◆ WHAT YOU WILL DO ◆
In the entries below, find the line with "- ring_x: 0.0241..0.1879" and the line with "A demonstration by". Return those two lines and all lines between them, exactly.

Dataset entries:
-=-=-

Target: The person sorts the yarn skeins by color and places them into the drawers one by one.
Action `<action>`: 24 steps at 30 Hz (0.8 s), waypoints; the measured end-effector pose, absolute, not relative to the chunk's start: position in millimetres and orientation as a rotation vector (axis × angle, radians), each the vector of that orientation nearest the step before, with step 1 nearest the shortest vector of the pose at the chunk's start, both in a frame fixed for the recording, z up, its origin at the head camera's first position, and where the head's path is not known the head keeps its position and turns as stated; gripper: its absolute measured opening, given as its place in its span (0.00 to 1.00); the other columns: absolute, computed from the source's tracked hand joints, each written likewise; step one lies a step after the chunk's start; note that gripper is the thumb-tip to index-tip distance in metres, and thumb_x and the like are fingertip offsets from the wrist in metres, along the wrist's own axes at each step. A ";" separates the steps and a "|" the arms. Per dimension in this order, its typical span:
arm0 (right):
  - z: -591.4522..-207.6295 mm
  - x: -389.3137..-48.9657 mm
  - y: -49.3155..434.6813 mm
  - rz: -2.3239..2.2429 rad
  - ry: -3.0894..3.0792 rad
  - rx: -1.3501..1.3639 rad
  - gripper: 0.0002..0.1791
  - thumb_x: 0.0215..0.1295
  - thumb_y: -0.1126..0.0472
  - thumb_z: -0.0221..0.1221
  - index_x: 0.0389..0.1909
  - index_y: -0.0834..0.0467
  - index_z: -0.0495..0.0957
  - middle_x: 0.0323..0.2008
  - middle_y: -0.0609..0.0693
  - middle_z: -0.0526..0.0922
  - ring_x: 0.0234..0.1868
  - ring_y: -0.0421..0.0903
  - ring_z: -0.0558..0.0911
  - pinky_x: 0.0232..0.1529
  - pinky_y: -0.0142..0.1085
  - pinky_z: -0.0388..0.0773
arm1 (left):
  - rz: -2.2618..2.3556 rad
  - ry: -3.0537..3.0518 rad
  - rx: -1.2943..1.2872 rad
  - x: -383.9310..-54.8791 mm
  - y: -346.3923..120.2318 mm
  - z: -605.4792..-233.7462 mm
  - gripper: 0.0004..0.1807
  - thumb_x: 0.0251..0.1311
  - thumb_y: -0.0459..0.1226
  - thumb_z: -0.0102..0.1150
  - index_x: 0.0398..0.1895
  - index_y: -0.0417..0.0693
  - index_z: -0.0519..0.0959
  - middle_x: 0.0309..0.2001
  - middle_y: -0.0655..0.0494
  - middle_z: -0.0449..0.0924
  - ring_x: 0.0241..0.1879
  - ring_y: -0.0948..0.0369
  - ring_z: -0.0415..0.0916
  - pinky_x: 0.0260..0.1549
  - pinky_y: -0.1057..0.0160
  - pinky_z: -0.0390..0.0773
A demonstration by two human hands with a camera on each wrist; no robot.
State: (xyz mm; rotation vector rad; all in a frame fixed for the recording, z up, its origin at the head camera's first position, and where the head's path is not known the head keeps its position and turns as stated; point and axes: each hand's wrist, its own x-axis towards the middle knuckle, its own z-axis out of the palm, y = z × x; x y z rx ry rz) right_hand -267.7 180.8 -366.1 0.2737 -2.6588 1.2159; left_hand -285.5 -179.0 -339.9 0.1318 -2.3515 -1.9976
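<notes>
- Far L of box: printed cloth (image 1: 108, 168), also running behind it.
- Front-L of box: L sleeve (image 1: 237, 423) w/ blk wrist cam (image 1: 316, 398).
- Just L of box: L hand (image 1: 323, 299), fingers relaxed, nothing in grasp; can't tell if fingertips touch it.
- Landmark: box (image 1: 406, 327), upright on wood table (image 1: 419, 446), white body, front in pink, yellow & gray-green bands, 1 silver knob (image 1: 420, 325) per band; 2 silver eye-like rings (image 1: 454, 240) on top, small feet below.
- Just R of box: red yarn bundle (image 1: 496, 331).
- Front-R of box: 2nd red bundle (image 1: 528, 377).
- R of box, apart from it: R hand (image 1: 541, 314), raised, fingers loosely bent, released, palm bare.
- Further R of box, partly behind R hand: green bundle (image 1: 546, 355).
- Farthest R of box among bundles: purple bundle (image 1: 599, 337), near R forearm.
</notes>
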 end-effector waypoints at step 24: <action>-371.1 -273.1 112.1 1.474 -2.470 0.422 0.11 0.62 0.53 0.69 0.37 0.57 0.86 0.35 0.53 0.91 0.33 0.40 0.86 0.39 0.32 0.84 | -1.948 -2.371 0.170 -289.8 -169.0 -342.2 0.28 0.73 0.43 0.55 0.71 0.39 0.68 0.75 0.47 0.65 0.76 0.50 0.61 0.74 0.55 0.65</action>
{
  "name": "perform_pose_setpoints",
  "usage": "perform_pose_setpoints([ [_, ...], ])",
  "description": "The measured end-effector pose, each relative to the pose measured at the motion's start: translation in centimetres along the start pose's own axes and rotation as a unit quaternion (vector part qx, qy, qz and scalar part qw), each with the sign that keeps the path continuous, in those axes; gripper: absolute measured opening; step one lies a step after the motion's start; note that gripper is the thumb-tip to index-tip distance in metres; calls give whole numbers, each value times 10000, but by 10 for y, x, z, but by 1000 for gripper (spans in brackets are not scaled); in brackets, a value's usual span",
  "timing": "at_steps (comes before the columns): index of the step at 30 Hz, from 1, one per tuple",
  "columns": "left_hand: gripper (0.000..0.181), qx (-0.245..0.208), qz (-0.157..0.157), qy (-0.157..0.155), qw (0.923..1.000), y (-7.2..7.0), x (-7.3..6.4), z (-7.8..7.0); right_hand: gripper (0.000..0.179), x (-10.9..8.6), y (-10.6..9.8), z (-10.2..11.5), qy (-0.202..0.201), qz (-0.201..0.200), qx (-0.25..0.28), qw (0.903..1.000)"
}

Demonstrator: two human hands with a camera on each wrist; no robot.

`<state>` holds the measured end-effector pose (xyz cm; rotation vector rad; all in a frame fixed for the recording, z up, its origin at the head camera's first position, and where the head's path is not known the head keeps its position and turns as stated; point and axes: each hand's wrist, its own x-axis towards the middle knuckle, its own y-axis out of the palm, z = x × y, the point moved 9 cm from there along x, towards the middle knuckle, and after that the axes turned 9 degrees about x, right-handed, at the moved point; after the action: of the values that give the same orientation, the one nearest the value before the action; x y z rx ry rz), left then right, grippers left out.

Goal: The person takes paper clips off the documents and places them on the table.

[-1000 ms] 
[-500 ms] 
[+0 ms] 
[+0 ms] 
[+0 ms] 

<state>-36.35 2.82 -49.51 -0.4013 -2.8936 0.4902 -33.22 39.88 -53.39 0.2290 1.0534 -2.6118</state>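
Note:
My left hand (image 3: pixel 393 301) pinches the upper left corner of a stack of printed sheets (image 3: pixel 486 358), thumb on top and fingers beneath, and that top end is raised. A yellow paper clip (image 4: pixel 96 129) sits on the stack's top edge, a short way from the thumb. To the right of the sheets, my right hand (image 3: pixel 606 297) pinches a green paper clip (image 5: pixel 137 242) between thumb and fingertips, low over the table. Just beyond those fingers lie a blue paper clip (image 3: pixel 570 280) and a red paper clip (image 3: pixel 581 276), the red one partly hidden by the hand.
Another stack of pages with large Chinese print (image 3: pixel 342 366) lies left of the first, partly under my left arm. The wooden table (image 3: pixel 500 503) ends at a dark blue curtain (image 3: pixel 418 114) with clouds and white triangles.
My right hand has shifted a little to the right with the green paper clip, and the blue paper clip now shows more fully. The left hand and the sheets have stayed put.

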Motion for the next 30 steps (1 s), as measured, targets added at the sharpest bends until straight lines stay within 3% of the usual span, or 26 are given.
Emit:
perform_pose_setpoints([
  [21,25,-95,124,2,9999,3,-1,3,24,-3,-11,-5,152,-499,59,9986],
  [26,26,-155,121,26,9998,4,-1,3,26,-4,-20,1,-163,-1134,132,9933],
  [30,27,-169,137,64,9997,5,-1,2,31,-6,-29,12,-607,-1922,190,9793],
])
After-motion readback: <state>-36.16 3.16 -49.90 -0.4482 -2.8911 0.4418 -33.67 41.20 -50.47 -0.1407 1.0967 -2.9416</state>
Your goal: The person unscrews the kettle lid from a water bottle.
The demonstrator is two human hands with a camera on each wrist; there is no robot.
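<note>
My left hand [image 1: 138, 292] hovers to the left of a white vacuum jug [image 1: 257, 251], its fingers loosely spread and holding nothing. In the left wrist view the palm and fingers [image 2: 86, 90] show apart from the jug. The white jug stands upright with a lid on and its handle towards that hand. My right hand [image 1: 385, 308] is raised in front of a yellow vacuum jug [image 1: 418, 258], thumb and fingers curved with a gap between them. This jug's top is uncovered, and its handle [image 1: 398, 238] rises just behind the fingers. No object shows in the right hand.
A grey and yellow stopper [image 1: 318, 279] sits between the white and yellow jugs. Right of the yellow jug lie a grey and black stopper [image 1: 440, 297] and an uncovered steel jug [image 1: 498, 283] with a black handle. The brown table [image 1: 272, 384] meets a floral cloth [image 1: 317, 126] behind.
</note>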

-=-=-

◆ RESULT OF THE TASK ◆
  - ring_x: 0.0241..0.1879
  - ring_y: -0.0948..0.0369
  - ring_z: -0.0415..0.0916
  - pinky_x: 0.0260..0.1549
  - pinky_y: -0.1057..0.0160
  - pinky_z: -0.0390..0.0773
A demonstration by two human hands with a camera on each wrist; no robot.

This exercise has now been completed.